Não importa a época, os aspectos da vida diária continuam mesmo durante uma pandemia. Crédito: Chicago History Museum/Archive Photos via Getty Images |
É difícil aguentar até lá
Nossos predecessores podem ser perdoados por não manterem o curso por mais tempo. Primeiro, a nação estava ansiosa para comemorar o recente fim da Primeira Guerra Mundial, um evento que talvez tenha sido maior na vida dos americanos do que até mesmo a pandemia.
Em segundo lugar, a morte por doença era uma parte muito maior da vida no início do século 20, e flagelos como difteria, sarampo, tuberculose, febre tifóide, tosse convulsa, escarlatina e pneumonia matavam rotineiramente dezenas de milhares de americanos todos os anos. Além disso, nem a causa nem a epidemiologia da influenza foram bem compreendidas, e muitos especialistas permaneceram não convencidos de que as medidas de distanciamento social tiveram qualquer impacto mensurável.
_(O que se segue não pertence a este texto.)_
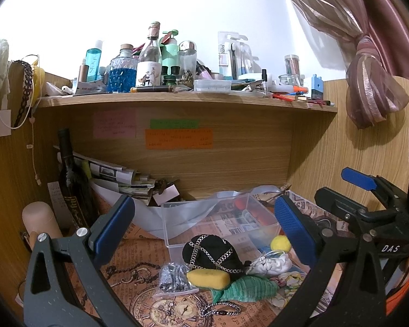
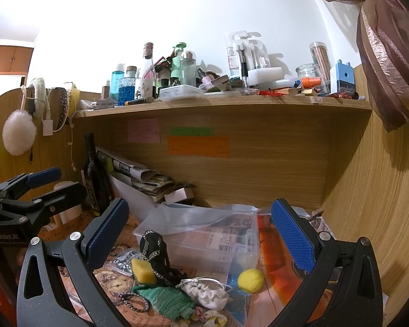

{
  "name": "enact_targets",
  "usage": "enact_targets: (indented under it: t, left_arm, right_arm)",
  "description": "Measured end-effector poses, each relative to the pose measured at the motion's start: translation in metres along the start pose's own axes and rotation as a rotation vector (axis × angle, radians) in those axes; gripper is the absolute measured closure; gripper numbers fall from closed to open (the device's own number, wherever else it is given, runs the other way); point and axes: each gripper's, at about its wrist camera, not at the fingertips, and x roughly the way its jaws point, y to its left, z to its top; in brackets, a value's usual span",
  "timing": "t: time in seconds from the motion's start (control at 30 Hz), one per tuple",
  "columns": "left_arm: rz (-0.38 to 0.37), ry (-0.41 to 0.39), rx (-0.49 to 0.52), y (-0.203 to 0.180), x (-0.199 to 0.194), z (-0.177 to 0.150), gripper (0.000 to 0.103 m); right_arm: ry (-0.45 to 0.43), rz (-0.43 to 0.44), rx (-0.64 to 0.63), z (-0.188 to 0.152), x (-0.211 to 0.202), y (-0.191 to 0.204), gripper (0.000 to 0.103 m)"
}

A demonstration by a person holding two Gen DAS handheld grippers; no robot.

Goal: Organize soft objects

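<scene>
A pile of soft things lies on the printed desk mat in front of a clear plastic box [image 1: 204, 218] [image 2: 204, 234]. It holds a black cap with chains [image 1: 210, 253] [image 2: 152, 250], a yellow sponge [image 1: 207, 278] [image 2: 142, 271], a green cloth [image 1: 248, 288] [image 2: 163, 299], a white pouch [image 1: 272, 264] [image 2: 207, 293] and a yellow ball [image 1: 280, 244] [image 2: 250, 280]. My left gripper [image 1: 204, 226] is open and empty above the pile. My right gripper [image 2: 201, 237] is open and empty above the box and pile, and it also shows in the left wrist view [image 1: 349, 188].
A zip bag of metal bits [image 1: 171, 275] and a beaded cord [image 1: 220, 309] lie by the pile. A dark bottle [image 1: 71, 179] and stacked papers [image 1: 117, 179] stand at the back left. A crowded shelf [image 1: 177, 99] hangs overhead. Wooden walls close both sides.
</scene>
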Motion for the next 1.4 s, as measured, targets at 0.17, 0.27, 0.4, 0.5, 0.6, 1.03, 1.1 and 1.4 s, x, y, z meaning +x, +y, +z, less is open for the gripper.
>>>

Finalmente, não havia vacinas eficazes contra a gripe para resgatar o mundo da devastação da doença. Na verdade, o vírus da gripe só seria descoberto por mais 15 anos, e uma vacina segura e eficaz não estava disponível para a população em geral até 1945. Dadas as informações limitadas de que dispunham e as ferramentas à sua disposição, os americanos talvez suportassem a saúde pública restrições pelo tempo que razoavelmente puderam.
Um século depois, e um ano após o início da pandemia COVID-19, é compreensível que as pessoas agora estejam muito ansiosas para voltar às suas velhas vidas. O fim desta pandemia inevitavelmente virá, como aconteceu com todas as experiências anteriores da humanidade.
Se temos algo a aprender com a história da pandemia de influenza de 1918, bem como nossa experiência até agora com COVID-19, no entanto, é que um retorno prematuro à vida pré-pandêmica arrisca mais casos e mais mortes.
E os americanos de hoje têm vantagens significativas em relação aos de um século atrás. Temos um conhecimento muito melhor sobre virologia e epidemiologia. Sabemos que o distanciamento social e o mascaramento funcionam para ajudar a salvar vidas. Mais criticamente, temos várias vacinas seguras e eficazes que estão sendo implantadas, com um ritmo de vacinação cada vez mais semanal.
Manter todos esses fatores de combate ao coronavírus ou diminuí-los pode significar a diferença entre o surgimento de uma nova doença e o fim mais rápido da pandemia. O COVID-19 é muito mais transmissível do que a gripe, e várias variantes preocupantes do SARS-CoV-2 já estão se espalhando pelo mundo. A mortal terceira onda de gripe em 1919 mostra o que pode acontecer quando as pessoas relaxam prematuramente a guarda.